--- WHAT YOU NEED TO DO ---
Return all of the data exactly as given.

--- DATA BELOW ---
-- Opening Marker --

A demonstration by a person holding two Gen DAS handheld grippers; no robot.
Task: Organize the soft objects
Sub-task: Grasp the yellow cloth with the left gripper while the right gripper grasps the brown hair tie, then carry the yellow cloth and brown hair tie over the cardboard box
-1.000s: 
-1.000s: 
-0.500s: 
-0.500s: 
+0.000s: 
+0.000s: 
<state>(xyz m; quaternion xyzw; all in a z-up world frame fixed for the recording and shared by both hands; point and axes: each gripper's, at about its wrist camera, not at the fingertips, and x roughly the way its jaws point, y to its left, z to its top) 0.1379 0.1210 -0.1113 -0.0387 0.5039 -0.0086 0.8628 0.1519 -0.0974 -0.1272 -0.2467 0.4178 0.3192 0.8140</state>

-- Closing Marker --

--- FINISHED EXERCISE ---
A demonstration by a person holding two Gen DAS handheld grippers; no robot.
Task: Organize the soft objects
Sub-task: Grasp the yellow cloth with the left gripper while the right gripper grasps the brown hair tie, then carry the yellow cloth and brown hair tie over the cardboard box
-1.000s: 
-1.000s: 
-0.500s: 
-0.500s: 
+0.000s: 
+0.000s: 
<state>(xyz m; quaternion xyzw; all in a z-up world frame fixed for the recording and shared by both hands; point and axes: each gripper's, at about its wrist camera, not at the fingertips, and x roughly the way its jaws point, y to its left, z to its top) 0.1379 0.1210 -0.1113 -0.0387 0.5039 -0.0086 0.8628 0.1519 -0.0974 -0.1272 -0.2467 0.4178 0.3192 0.8140</state>

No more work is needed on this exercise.